Architectural Engineering Student joins ICDS as JEDI graduate fellowPosted on December 5, 2022
Solomon Obeng-Ayirebi, a master’s student in Architectural Engineering at Penn State, has joined the justice, equity, diversity, and inclusion (JEDI) committee of ICDS as a graduate fellow for the 2022-23 academic year.
Solomon, who grew up in Obo Kwahu in the eastern region of Ghana, worked for nearly five years as a professional quantity surveyor there. He comes from a family of engineers—his father is a quantity surveyor, or cost engineer, while his grandfather still runs a private practice in Ghana—so Penn State’s program in architectural engineering is a natural fit for his interests. “I chose my major because I am very interested in the practical application of engineering theories and principles to the delivery of high-performance buildings,” he explains. His educational background includes a bachelor’s degree in quantity surveying as well as an MBA in finance.
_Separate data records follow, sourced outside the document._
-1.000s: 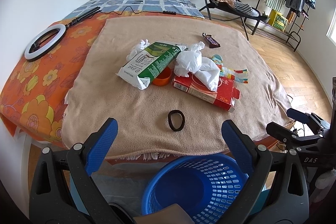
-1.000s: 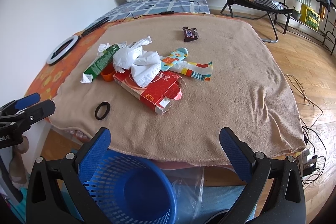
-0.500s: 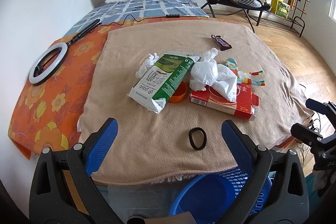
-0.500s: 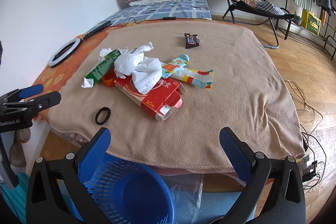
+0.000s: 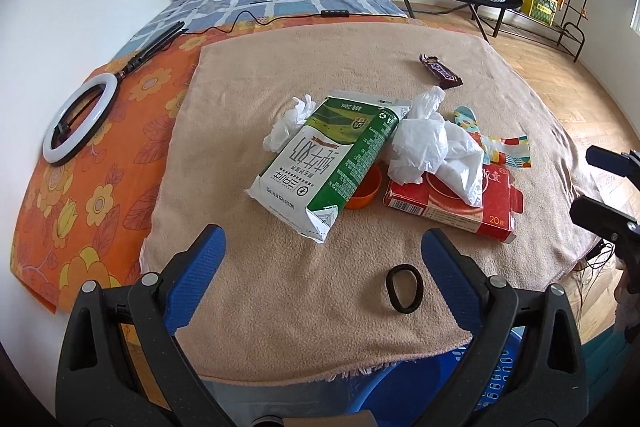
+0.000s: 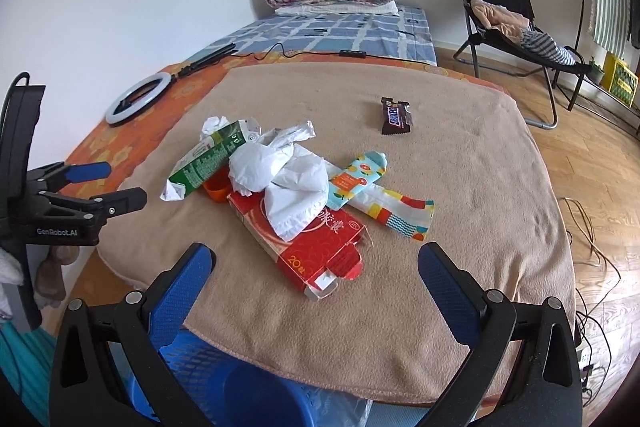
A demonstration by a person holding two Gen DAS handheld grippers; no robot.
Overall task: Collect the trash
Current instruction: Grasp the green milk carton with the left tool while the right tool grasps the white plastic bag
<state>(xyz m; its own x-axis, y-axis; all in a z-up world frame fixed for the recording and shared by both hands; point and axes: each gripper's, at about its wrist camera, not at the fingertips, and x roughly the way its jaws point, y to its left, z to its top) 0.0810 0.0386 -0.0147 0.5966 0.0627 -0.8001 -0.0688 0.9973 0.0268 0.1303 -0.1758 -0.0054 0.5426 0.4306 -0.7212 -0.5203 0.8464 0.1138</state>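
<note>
Left gripper [image 5: 322, 255]: spread wide, holding nothing, over near blanket edge.
Right gripper [image 6: 314, 267]: spread, holding nothing.
Trash: heaped mid-blanket; milk carton [image 5: 320, 167] leans on orange cap [image 5: 362, 189], tissues [image 6: 286, 179] on red box [image 6: 316, 247].
Handling: carton likely light, crushable; take across its narrow sides. Tissue soft; box flaps loose.
Surface: fleecy tan blanket [image 6: 480, 195], yielding.
Basket [image 6: 224, 383]: blue, below near edge.
Room: bedroom, wood floor.

The left gripper [image 5: 322, 253] is held level with its blue-padded fingers [image 5: 198, 265] spread wide, nothing between them. The right gripper [image 6: 314, 273] is likewise spread and empty, apparently at about the same height, just beside the left.
</note>
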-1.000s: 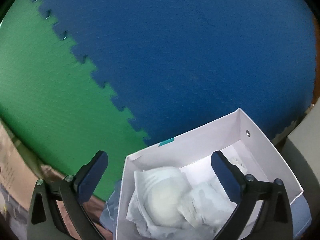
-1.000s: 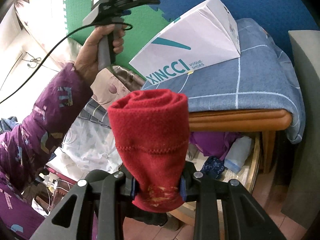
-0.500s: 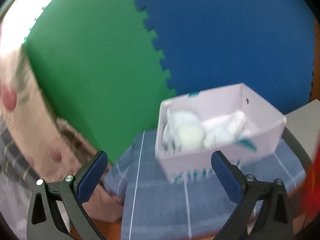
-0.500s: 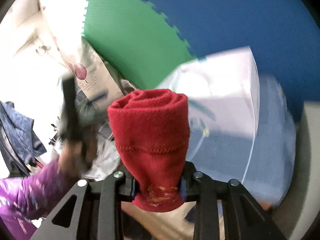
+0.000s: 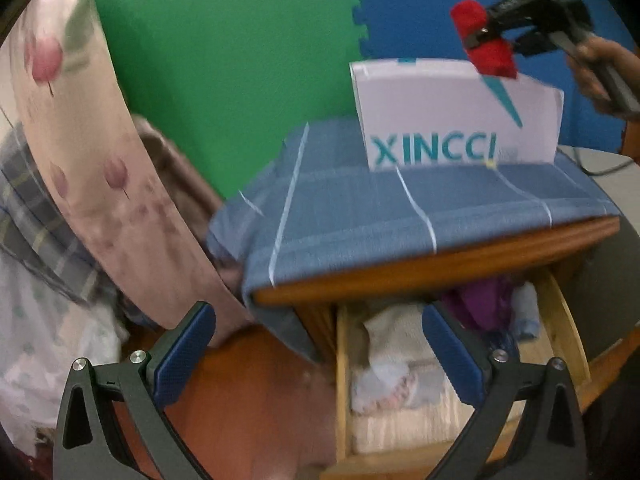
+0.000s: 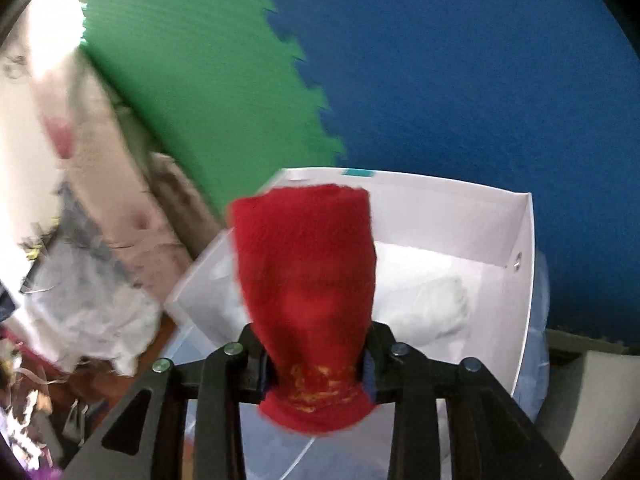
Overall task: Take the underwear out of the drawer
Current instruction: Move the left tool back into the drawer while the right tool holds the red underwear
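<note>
Taking the white box (image 5: pixel 456 120) lettered XINCCI as the landmark: far to its left hangs a pale floral cloth (image 5: pixel 100 168), and behind it the wall is covered with a green mat (image 5: pixel 224 72) and a blue mat (image 5: pixel 420 4) joined by a toothed seam. The left hand-held gripper (image 5: pixel 320 352) hovers below and left of the box, its blue-padded jaws spread wide with nothing between them. The box stands on a blue checked cloth (image 5: pixel 400 216) that covers the wooden table (image 5: pixel 420 272). Under the box, the table's drawer (image 5: pixel 560 320) is pulled out, holding pale, purple and light-blue folded garments (too blurred to name one by one). Above the box's right end, the right hand-held gripper (image 5: pixel 486 42) holds the rolled red underwear (image 6: pixel 308 280) by its lower end. Its jaws are opening, yet the pads press the roll in the right wrist view. There the roll hangs over the open box, which holds white bundles (image 6: pixel 432 308).
</note>
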Motion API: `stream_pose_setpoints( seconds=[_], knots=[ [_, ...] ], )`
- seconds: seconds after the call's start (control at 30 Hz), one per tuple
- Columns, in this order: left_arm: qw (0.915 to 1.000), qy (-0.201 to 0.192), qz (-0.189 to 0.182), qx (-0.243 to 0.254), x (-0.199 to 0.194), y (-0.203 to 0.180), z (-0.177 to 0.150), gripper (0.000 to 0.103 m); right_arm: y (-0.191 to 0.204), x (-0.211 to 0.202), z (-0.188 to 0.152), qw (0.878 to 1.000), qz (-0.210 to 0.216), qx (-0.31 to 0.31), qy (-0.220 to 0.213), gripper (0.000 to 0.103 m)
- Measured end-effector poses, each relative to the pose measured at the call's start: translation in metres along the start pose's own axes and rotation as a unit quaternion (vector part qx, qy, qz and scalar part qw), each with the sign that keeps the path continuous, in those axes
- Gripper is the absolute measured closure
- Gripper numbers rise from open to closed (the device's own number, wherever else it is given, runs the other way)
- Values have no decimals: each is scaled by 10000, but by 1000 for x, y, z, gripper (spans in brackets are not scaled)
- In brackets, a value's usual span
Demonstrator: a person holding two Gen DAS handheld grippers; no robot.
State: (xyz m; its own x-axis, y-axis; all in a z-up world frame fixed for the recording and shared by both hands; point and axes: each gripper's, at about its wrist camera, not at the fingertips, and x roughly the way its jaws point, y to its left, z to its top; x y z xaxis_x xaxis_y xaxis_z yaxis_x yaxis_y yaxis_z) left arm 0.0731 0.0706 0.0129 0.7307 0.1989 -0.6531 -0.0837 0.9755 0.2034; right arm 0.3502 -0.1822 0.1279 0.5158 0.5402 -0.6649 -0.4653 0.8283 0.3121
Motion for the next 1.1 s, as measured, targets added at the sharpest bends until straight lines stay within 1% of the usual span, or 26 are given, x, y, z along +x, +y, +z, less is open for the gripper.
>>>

A main reason that Penn State’s program appeals to Solomon is its strengths in sustainability and resilience within the built environment. Solomon’s enthusiasm for this field arose during the final year of his bachelor’s degree because of his involvement with a case study of the Kumasi metropolis in southern Ghana entitled “Barriers to effective and efficient infrastructure delivery by district assemblies in Ghana.” One of the study’s findings was that adequate cost estimates were missing at the planning and pre-contract stage, which led Solomon to pursue an MBA to study finance at a deeper level. One sunny day in 2020 while sitting in his office in Ghana, he read about Penn State’s architectural engineering program on the internet and decided to apply. Although he suffered a setback when his application for a World Bank scholarship was unsuccessful, he was determined to come to Penn State. “Convinced that the graduate program that I had applied for was a great fit, I took a leap of faith and made my way to State College with a work-in-progress plan for funding my studies,” he explains.
Solomon credits Esther Obonyo, associate professor of engineering design and architectural engineering at Penn State, for connecting him with ICDS. He recalls that Dr. Obonyo reached out to him a week before classes began this fall regarding the possibility of working with the JEDI initiative. “I quickly jumped at the idea of working with her after I did my own research about the group and what they represent. I am enthusiastic about data science because it naturally feeds into the estimation of costs and productivity with respect to labor, material, equipment data, and other resources. Data is essential to the work of a quantity surveyor.”
Solomon says that if he had unlimited funding, he would invest in the delivery of a million low-income housing units. His desire to see every individual safely housed is a driving force behind his academic pursuits. “My major is contributing to advancing sustainability and resilience within the built environment. Realizing the vision will reduce the challenge of greenhouse gas emissions linked to the built environment while also enhancing human health, well-being, and performance. I am excited about the prospect of being part of the community of professionals who will help unlock these benefits at a transformational scale.”
Outside of academics, Solomon enjoys reading, listening to podcasts, playing soccer, and trading the Forex market for fun. He is also passionate about music, with a particular love for Ghanaian contemporary music: Five songs he has “literally on repeat play” are Coachella by Sarkodie, Soja by Black Sherif, Down Flat by Kelvyn Boy, Dollar on You by Kwame Eugene, and Slow Down by R2Bees.